● **TASK REQUIREMENTS**: Your answer should consist of the listing, repeated exactly.

● **SOURCE DATA**:
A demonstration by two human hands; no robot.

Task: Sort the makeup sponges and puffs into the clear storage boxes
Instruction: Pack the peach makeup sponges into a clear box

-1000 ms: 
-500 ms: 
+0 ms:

● **WRITTEN RESPONSE**:
A demonstration by two human hands; no robot.

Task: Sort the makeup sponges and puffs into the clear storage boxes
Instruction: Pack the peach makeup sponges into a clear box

-1000 ms: 
-500 ms: 
+0 ms:

Nothing remains to be written for this exercise.